In a previous study, we studied periprosthetic fibrous tissues of the first 16 patients with TDR removal using light microscopy [13]. Results of that study demonstrated the presence of polyethylene wear particles and of periprosthetic inflammatory reactions around a failed TDR in 15 out of 16 patients [13]. We therefore hypothesized that TDR removal will reduce back and leg pain in failed TDRs because the source of wear debris generation is removed, which may diminish inflammatory mediated pain. The present study showed that, although there was no significant difference between the removal and fusion group during post-revision surgery, the VAS score improved significantly in the removal group after 3.1 years. Removal surgery as a second revision strategy in patients who still experience a high amount of pain after posterolateral fusion reduced VAS pain scores non-significantly.

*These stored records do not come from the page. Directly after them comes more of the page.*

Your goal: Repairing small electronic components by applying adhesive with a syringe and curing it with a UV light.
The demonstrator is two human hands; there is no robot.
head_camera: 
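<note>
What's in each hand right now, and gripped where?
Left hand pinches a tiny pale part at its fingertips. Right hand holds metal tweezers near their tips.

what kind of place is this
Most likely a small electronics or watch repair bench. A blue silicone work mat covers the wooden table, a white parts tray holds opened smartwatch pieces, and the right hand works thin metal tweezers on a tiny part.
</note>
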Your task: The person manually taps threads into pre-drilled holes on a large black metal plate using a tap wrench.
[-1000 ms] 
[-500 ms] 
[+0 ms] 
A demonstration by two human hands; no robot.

The aim of the present study was to provide mid-term clinical follow-up data on two TDR revision strategies. In agreement with our previous study [15], the VAS and ODI scores showed similar wide ranges, which indicate substantial variability in outcome between the individual patients. Possible explanations for these wide intervals are patient-related factors like number of previous surgeries and number of affected levels. Larger groups will be necessary to assess the effect of patient factors on the success rate of a revision surgery.

In conclusion, the benefit of removing the prosthesis after failed TDR remains unclear. Removal of the TDR may be justified. However, the patient should be counselled about potential risks and complications of this kind of revision surgery which should be carefully weighed up against the possible benefits of TDR removal.